[The task]:
For the entries that follow, restate word for word the line containing "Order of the", the line containing "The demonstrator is", and every line that lies between them.

[Data to process]:

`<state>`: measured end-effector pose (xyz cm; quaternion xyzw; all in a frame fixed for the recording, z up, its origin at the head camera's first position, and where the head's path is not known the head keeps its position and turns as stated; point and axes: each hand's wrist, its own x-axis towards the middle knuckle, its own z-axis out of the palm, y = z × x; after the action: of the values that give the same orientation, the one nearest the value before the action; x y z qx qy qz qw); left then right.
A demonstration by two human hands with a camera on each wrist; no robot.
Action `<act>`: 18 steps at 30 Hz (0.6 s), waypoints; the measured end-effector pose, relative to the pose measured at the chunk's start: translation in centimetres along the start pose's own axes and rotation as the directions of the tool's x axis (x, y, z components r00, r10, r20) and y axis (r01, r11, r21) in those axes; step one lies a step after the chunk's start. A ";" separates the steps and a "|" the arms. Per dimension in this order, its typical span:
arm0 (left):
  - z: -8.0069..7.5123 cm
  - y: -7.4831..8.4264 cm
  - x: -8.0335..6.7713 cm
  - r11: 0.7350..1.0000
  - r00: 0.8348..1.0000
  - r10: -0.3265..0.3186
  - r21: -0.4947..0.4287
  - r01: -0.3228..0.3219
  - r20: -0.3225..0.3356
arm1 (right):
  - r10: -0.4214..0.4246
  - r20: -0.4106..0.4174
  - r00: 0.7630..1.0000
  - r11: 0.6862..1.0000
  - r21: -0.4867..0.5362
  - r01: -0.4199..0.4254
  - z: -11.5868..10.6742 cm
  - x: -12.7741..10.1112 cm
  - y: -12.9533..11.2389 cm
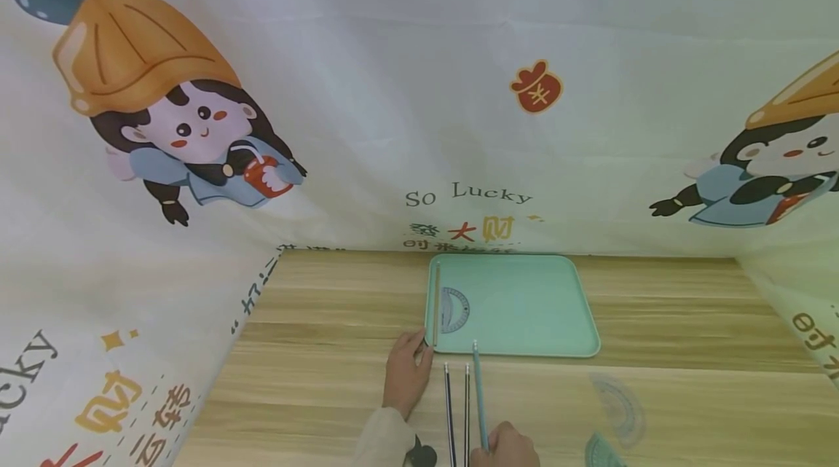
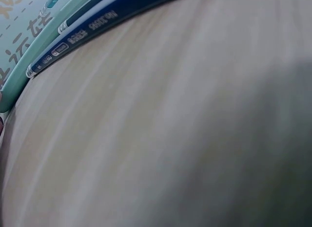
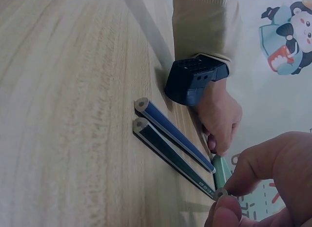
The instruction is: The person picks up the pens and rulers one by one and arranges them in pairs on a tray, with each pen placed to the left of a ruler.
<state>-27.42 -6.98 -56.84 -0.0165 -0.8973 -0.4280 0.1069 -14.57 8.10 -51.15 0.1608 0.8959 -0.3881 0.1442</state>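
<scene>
Light-blue pencil (image 1: 478, 394) lies on the wooden table (image 1: 688, 394), its tip at 12 o'clock touching the near rim of the mint-green plastic tray (image 1: 524, 303), its blunt end pinched between thumb and fingertips of the right hand (image 1: 506, 446). Just beside it at 9 o'clock lie 2 dark pencils (image 1: 457, 409), parallel, on the table. The left hand (image 1: 406, 374) rests at the tray's near left corner, fingers curled against the end of a thin wooden ruler (image 1: 435, 304) that lies along the tray's left edge. A clear protractor (image 1: 454, 310) sits in the tray beside the ruler. At 3 o'clock from the right hand, 2 translucent protractors (image 1: 616, 416) lie on the table.
</scene>
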 end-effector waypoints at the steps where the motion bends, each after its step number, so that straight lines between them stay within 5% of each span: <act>1: 0.0 0.0 0.0 1.000 1.000 -0.003 -0.001 0.003 0.002 | -0.002 -0.007 1.000 1.000 0.006 0.002 0.0 0.0 0.0; 18: -0.1 0.0 0.0 1.000 1.000 -0.001 0.021 0.000 0.008 | -0.023 -0.051 0.998 0.998 0.057 0.026 -0.4 0.4 -0.6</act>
<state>-27.39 -7.03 -56.79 -0.0169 -0.9021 -0.4187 0.1035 -15.27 8.10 -50.65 0.1635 0.8898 -0.4111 0.1120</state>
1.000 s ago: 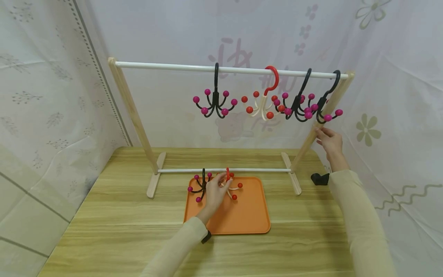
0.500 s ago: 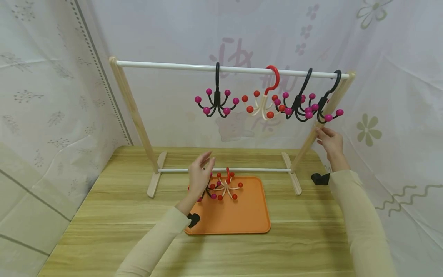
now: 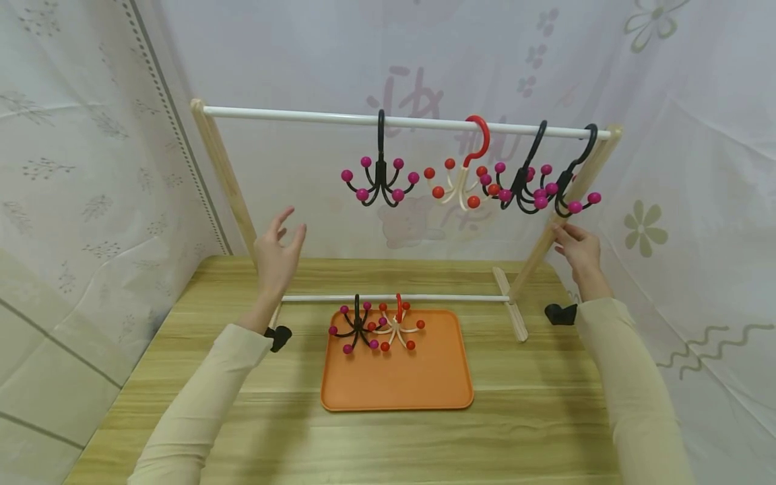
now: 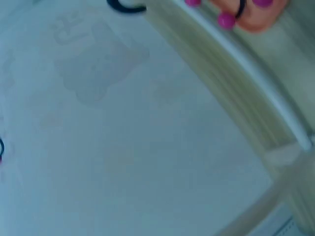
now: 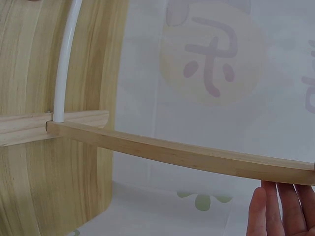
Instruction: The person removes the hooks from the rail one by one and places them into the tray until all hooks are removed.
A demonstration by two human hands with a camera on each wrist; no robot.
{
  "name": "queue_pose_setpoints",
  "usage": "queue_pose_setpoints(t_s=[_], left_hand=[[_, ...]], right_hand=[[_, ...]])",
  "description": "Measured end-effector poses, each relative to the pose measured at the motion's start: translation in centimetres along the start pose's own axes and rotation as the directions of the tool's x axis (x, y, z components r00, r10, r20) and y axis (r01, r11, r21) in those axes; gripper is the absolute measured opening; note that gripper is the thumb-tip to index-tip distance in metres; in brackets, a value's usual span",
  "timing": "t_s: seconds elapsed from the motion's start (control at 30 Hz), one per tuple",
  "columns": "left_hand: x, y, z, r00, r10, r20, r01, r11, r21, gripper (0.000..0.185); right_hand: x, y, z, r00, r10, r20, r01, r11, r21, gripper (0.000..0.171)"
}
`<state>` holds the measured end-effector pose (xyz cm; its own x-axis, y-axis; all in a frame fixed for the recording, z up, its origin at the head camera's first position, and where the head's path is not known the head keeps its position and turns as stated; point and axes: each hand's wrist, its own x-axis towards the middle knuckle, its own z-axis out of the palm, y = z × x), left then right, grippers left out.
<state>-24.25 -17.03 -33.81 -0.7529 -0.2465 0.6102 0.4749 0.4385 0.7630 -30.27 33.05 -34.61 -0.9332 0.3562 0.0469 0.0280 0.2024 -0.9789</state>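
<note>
My left hand (image 3: 279, 256) is raised in the air with nothing in it, thumb and fingers spread. It overlaps the rack's left wooden post (image 3: 227, 175) in the head view. My right hand (image 3: 580, 252) touches the right wooden post (image 3: 539, 252) with its fingers. In the right wrist view these fingers (image 5: 291, 209) look fairly straight at the post's edge, their tips partly hidden. On an orange tray (image 3: 400, 384) lie a black octopus-style hook hanger (image 3: 358, 327) with magenta balls and a cream one (image 3: 396, 327) with a red hook and red balls.
Several similar hangers hang from the white top rail (image 3: 291, 116): one black hanger (image 3: 380, 175) near the middle, a red-hooked hanger (image 3: 462, 178), and two black ones at the right. A lower white rail (image 3: 455, 298) runs behind the tray. A patterned curtain backs the wooden table (image 3: 515, 417).
My left hand has let go of the red-hooked hanger on the tray and moved up and left to the left post. My right hand has stayed at the right post.
</note>
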Motion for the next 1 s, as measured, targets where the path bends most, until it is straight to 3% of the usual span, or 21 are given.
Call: queue_pose_setpoints(t_s=[0.07, 0.23, 0.33, 0.47, 0.6, 0.7, 0.83, 0.93, 1.0], left_hand=[[1.2, -1.2, -1.0, 0.998, 0.038, -0.052, -0.035, 0.998, 0.058, 0.039], [3.5, -1.7, -3.5, 0.979, 0.107, -0.173, -0.077, 0.982, 0.17, 0.047], [4.5, -1.8, -4.7, 0.981, 0.042, -0.19, -0.004, 0.981, 0.195, 0.056], [5.5, -1.9, -5.9, 0.984, -0.131, -0.121, 0.149, 0.978, 0.148, 0.066], [6.2, -2.2, -6.8, 0.959, -0.285, -0.003, 0.282, 0.947, 0.157, 0.068], [6.5, -2.4, -7.3, 0.94, -0.335, 0.07, 0.313, 0.925, 0.216, 0.067], [7.0, -2.7, -7.5, 0.924, -0.369, 0.099, 0.329, 0.901, 0.283, 0.065], [7.4, -2.9, -7.4, 0.923, -0.376, 0.089, 0.329, 0.885, 0.329, 0.059], [7.6, -3.2, -7.3, 0.922, -0.377, 0.082, 0.326, 0.875, 0.358, 0.054]], right_hand=[[0.1, 0.1, 0.0, 1.0, 0.0, -0.003, 0.0, 1.0, 0.004, 0.063], [0.1, 0.1, 0.1, 1.0, 0.003, -0.008, -0.003, 1.0, -0.001, 0.062], [0.1, 0.1, 0.1, 1.0, 0.01, -0.01, -0.01, 1.0, -0.007, 0.062], [0.1, 0.0, 0.1, 1.0, 0.019, -0.012, -0.019, 1.0, -0.016, 0.062], [-0.4, -0.4, 0.2, 1.0, 0.011, -0.007, -0.011, 1.0, -0.016, 0.061], [-0.9, -1.0, 0.4, 1.0, 0.009, -0.002, -0.009, 1.0, -0.001, 0.059], [-0.1, -0.4, 0.2, 1.0, 0.023, 0.001, -0.023, 0.998, 0.05, 0.058], [2.5, 2.0, -0.6, 0.999, 0.032, 0.004, -0.032, 0.996, 0.078, 0.058], [5.7, 4.9, -1.4, 0.999, 0.006, 0.037, -0.012, 0.988, 0.151, 0.052]])
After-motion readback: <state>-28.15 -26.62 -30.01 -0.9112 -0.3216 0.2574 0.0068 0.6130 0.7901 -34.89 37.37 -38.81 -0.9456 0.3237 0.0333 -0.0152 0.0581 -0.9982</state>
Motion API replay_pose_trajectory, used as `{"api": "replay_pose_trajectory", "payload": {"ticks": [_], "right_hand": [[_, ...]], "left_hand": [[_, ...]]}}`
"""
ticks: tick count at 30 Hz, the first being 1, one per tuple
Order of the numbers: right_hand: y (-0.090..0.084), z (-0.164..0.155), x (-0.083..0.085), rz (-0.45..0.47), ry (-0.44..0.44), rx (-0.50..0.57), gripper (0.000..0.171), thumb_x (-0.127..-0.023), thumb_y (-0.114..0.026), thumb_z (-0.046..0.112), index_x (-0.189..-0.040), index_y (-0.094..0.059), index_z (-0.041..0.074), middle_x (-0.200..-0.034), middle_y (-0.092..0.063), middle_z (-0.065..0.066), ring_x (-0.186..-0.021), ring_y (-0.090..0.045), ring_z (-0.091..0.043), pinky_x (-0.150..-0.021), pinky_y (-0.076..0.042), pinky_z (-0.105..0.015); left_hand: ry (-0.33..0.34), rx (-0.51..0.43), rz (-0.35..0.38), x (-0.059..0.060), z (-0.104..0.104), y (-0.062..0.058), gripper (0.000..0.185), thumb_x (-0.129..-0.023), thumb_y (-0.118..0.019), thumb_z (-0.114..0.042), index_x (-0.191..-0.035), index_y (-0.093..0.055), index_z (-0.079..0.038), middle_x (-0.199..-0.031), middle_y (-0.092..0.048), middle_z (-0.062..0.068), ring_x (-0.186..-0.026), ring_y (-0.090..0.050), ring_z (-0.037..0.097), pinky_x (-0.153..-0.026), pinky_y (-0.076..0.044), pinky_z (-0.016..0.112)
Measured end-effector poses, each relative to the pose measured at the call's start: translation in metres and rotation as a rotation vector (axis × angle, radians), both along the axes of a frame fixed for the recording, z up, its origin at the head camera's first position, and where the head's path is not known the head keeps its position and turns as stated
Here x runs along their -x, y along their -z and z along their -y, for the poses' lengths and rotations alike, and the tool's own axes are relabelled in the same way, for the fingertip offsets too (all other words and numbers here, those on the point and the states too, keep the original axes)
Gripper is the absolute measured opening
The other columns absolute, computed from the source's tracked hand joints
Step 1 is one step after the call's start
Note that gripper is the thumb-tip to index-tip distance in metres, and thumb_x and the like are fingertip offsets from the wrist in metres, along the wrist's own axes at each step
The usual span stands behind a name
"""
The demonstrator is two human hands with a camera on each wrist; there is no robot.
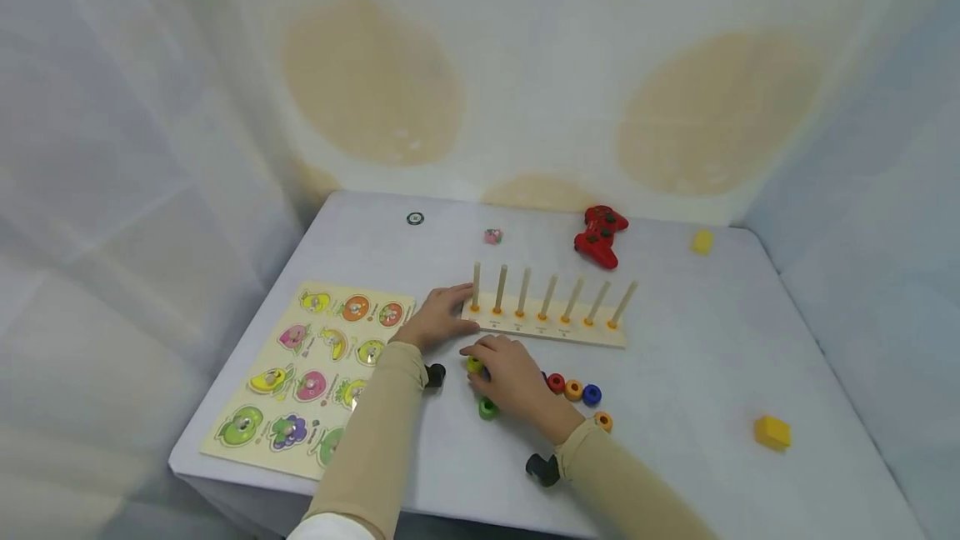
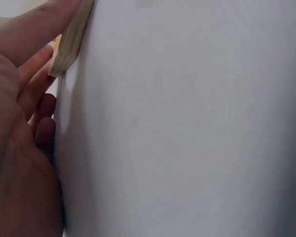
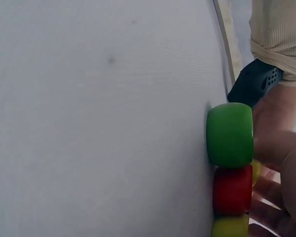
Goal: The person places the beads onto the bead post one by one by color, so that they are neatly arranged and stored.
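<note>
A wooden peg board (image 1: 551, 327) with several upright pegs stands mid-table. My left hand (image 1: 459, 304) rests on its left end, and in the left wrist view straight fingers (image 2: 37, 64) lie against the board's edge (image 2: 71, 37). Just in front of the board, my right hand (image 1: 477, 359) curls its fingers round a yellow-green ring (image 1: 475, 365). A green ring (image 1: 488, 408) lies beside that hand. In the right wrist view green (image 3: 229, 134), red (image 3: 232, 190) and yellow-green (image 3: 230, 227) rings sit in a row by the palm.
Red (image 1: 556, 382), orange (image 1: 573, 390) and blue (image 1: 592, 394) rings lie right of the hand. A fruit puzzle board (image 1: 311, 373) fills the left side. At the back lie a red game controller (image 1: 600, 236) and a yellow block (image 1: 702, 242). Another yellow block (image 1: 772, 432) sits front right.
</note>
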State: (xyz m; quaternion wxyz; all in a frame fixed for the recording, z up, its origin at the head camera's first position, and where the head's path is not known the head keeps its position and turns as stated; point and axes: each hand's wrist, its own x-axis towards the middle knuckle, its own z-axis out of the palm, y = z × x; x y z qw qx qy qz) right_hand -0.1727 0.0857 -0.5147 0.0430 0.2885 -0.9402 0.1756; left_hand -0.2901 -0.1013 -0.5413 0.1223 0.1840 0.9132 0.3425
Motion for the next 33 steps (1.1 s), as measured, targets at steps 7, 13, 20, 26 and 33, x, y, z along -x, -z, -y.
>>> {"api": "replay_pose_trajectory", "payload": {"ticks": [7,13,20,26,33], "right_hand": [[-0.007,0.001,0.006,0.052,0.024,0.092,0.022,-0.091,-0.078,0.019,-0.113,-0.074,0.019,-0.114,-0.066,0.0,-0.102,-0.066,-0.018,-0.092,-0.057,-0.039],[-0.055,-0.001,0.037,-0.098,0.139,0.346,0.036,-0.089,-0.079,0.01,-0.124,-0.068,0.011,-0.121,-0.066,-0.007,-0.109,-0.066,-0.023,-0.094,-0.059,-0.041],[-0.103,0.0,0.081,-0.123,0.208,0.318,0.036,-0.094,-0.073,0.009,-0.129,-0.065,0.01,-0.129,-0.065,-0.011,-0.123,-0.063,-0.027,-0.103,-0.055,-0.042],[-0.101,0.014,0.078,-0.04,0.197,0.267,0.031,-0.093,-0.074,0.008,-0.123,-0.07,0.008,-0.135,-0.064,-0.012,-0.141,-0.051,-0.033,-0.118,-0.043,-0.046],[-0.101,0.011,0.079,-0.063,0.207,0.218,0.035,-0.093,-0.075,0.011,-0.127,-0.069,0.009,-0.133,-0.062,-0.013,-0.129,-0.06,-0.032,-0.108,-0.052,-0.047]], "left_hand": [[0.011,0.043,0.001,0.002,0.002,-0.008,0.082,-0.088,-0.079,-0.037,-0.158,-0.04,-0.019,-0.168,-0.033,-0.005,-0.155,-0.024,0.031,-0.128,-0.023,0.05],[0.014,0.022,-0.002,0.003,-0.001,-0.009,0.08,-0.088,-0.078,-0.038,-0.157,-0.041,-0.024,-0.167,-0.033,-0.007,-0.155,-0.024,0.032,-0.127,-0.023,0.055],[0.001,0.007,0.028,0.006,-0.008,-0.012,0.08,-0.087,-0.079,-0.04,-0.157,-0.041,-0.032,-0.167,-0.032,-0.013,-0.157,-0.022,0.027,-0.128,-0.023,0.053],[-0.007,0.0,0.045,-0.01,-0.003,-0.001,0.08,-0.088,-0.079,-0.04,-0.158,-0.04,-0.029,-0.166,-0.034,-0.012,-0.156,-0.024,0.027,-0.128,-0.024,0.051],[-0.016,-0.015,0.038,-0.009,-0.001,-0.004,0.08,-0.088,-0.079,-0.039,-0.157,-0.041,-0.027,-0.166,-0.034,-0.01,-0.156,-0.024,0.028,-0.127,-0.024,0.054]]}}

[Answer to this task]:
Order of the numbers: right_hand: y (-0.090..0.084), z (-0.164..0.155), x (-0.083..0.085), rz (-0.45..0.47), ry (-0.44..0.44), rx (-0.50..0.57), gripper (0.000..0.171), thumb_x (-0.127..-0.023), thumb_y (-0.114..0.026), thumb_z (-0.046..0.112), index_x (-0.189..-0.040), index_y (-0.094..0.059), index_z (-0.041..0.074), middle_x (-0.200..-0.034), middle_y (-0.092..0.063), middle_z (-0.065..0.066), ring_x (-0.186..-0.021), ring_y (-0.090..0.045), ring_z (-0.091..0.043), pinky_x (-0.150..-0.021), pinky_y (-0.076..0.042), pinky_z (-0.105..0.015); left_hand: ry (-0.33..0.34), rx (-0.51..0.43), rz (-0.35..0.38), x (-0.059..0.060), z (-0.104..0.104), y (-0.062..0.058), gripper (0.000..0.185), thumb_x (-0.129..-0.023), thumb_y (-0.118..0.019), thumb_z (-0.114..0.042), index_x (-0.191..-0.035), index_y (-0.093..0.055), index_z (-0.079..0.038), middle_x (-0.199..-0.031), middle_y (-0.092..0.048), middle_z (-0.062..0.068), ring_x (-0.186..-0.026), ring_y (-0.090..0.050), ring_z (-0.037..0.097), pinky_x (-0.153..-0.026), pinky_y (-0.076..0.044), pinky_z (-0.016..0.112)
Measured end-effector poses, each relative to the pose measured at the call's start: translation in metres and rotation as a rotation vector (axis × angle, radians), both along the axes of a frame fixed for the recording, z up, its origin at the head camera's first position, and where the head's path is not known the head keeps its position and turns as stated
Here x runs along their -x, y along their -z and z along their -y, for the poses' lengths and rotations alike, and the tool's own axes are relabelled in the same way, for the fingertip offsets too (all other words and numbers here, those on the point and the states too, keep the original axes)
Gripper is the absolute measured opening
The other columns absolute, computed from the source's tracked hand joints
Step 1 is one step after the call's start
Note that gripper is the thumb-tip to index-tip distance in metres, and thumb_x and the like are fingertip offsets from the wrist in metres, along the wrist's own axes at each step
The usual span stands behind a name
"""
The demonstrator is two human hands with a camera on each wrist; there is no robot.

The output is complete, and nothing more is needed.